Post-AWP, my panel-mate Kasey has expressed the wish "that there were a smaller annual conference dedicated entirely to poetry, minus all the content oriented around professionalization." This is a fine idea, but I wonder if it would really address what I perceive to be the clash of cultures that takes place at AWP and in writing programs more generally. The first is what I think of as the culture of affirmation; the other is the culture of solving artistic problems. The former, larger group consists of people who are most urgently concerned with confirming their identities as writers; the panels they assemble and attend are overwhelmingly concerned with publication, professionalization, and a more or less romanticized vision of "the writer's life." Most of the ads I see for MFA programs in Poets & Writers or elsewhere appeal to this mindset, as does Richard Hugo's famous maxim, ""A creative writing class may be one of the last places you can go where your life still matters." The second, smaller culture consists of people who, though hardly free of the anxiety and desire for affirmation that constitutes the affect of the first, are primarily concerned with questions about what they'd like to accomplish as writers and how they should go about doing it. The panels these writers set up and attend are devoted to the theory of writing (not necessarily in the sense of literary theory, but it does seem to be the case that this culture is much friendlier to theory than the culture of affirmation is; the former, not without justification, sees theory as a barbed wire fence intended to keep them out of the garden). Put simplistically, the first culture concerns itself with becoming, while the second assumes its being so as to get on with questions of doing.

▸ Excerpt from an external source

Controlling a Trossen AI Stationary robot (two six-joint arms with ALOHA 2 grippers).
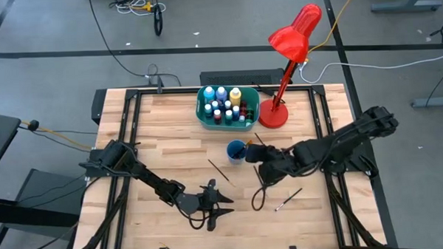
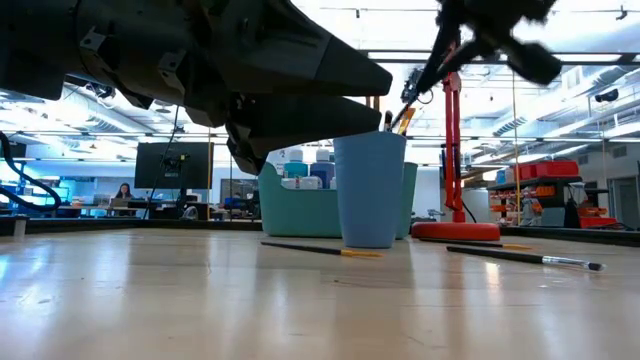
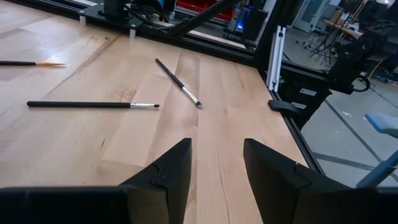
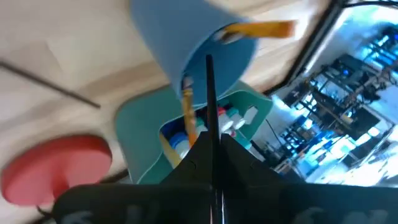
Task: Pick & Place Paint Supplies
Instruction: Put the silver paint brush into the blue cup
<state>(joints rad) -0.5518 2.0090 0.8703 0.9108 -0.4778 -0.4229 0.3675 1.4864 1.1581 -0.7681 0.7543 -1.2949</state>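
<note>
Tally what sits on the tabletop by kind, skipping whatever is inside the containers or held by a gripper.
Loose paintbrushes: 3
Blue cup: 1
Teal tub: 1
Red desk lamp: 1
Total: 6

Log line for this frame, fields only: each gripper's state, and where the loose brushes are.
right gripper: shut on paintbrush over blue cup | left gripper: open, empty, near front edge | loose brushes: three on table

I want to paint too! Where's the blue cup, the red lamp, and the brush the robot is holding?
blue cup (image 2: pixel 369 190): low view, its front wall.
red lamp (image 1: pixel 296 32): high view, its shade.
held brush (image 4: pixel 209 93): right wrist view, its dark handle.
</note>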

The tension between these cultures is palpable, and it's intensified by the fact that almost every member of the second culture was at one time a member of the first. Almost no one feels entitled to the role of artist in American society: without some persistent culture of affirmation (be it the encouragement of parents and teachers, the assembly of a clique or movement, or one's cohort at an MFA program), very few of us would have the strength to go on writing poetry in the face of the world's colossal indifference. (Even the solitaries, I would argue, take strength from the imaginary community of affirmation they assemble from the books and writers that they arrange about them in an imaginary conjuring circle.) But as we become more secure in our identities, there is a natural tendency to want to distance oneself from that older, now disavowed self—the self which desperately sought affirmation from sources high and low to confirm his or her identity as poet. It takes a lot of compassion and self-forgiveness, I believe, for members of the second culture not to treat the first with condescension, scorn, or the desire to haze its members the way they themselves were hazed.

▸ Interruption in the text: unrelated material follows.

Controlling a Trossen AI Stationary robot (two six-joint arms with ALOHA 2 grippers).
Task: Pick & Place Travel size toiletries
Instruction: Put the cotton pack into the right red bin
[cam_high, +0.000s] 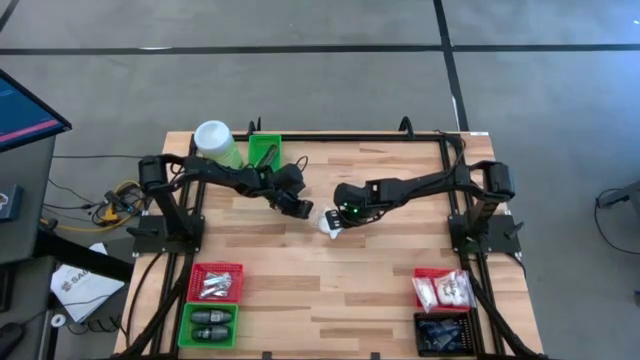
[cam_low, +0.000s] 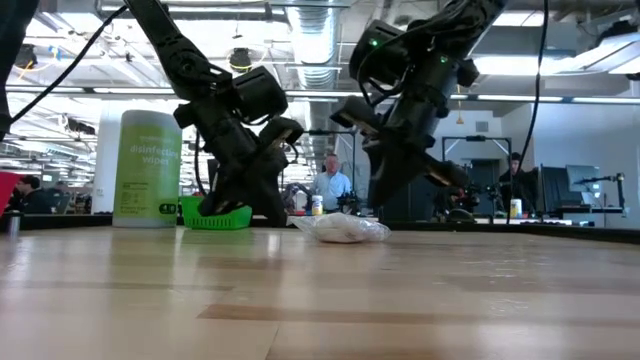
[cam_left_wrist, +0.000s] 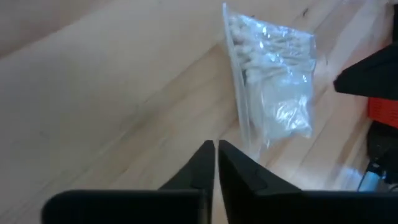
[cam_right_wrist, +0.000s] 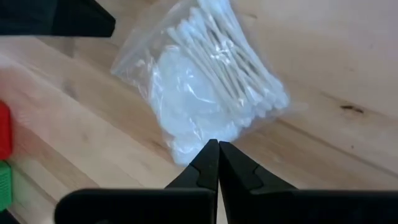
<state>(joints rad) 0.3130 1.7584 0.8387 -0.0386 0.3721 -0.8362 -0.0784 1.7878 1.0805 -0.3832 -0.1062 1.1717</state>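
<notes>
Nearest the front edge, bins (cam_high: 215, 282) hold sorted toiletries. At mid-table a clear bag of cotton swabs (cam_high: 328, 222) lies flat on the wooden table (cam_high: 330, 290). Right gripper (cam_high: 343, 217) hovers just above the bag, fingers pressed together, empty. Left gripper (cam_high: 301, 207) sits just beside it, likewise closed, empty. Farthest back stands a green canister (cam_high: 216, 143).
</notes>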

As a writer, as a teacher, as a human being, I'd like to find some way to bridge the gap between these cultures. Personally, I feel that engaging with artistic problems is more personally empowering and more likely to establish that necessary bedrock of writerly identity than the more touchy-feely stuff—so maybe the best that can be hoped for is to speed the transition from one culture to the other, while having the wisdom and courage to recognize that the desire for affirmation never really goes away, and the contempt I might feel for someone's naked desperation or emotional neediness or obsessive logrolling has its origins in the wince of self-recognition. We could all stand to show a little more compassion, of course. But what I'm wondering is if there's something that could be accomplished on a structural basis to facilitate the education of writers without so much tension and bad feeling between what are the fully legitimate needs of the two camps.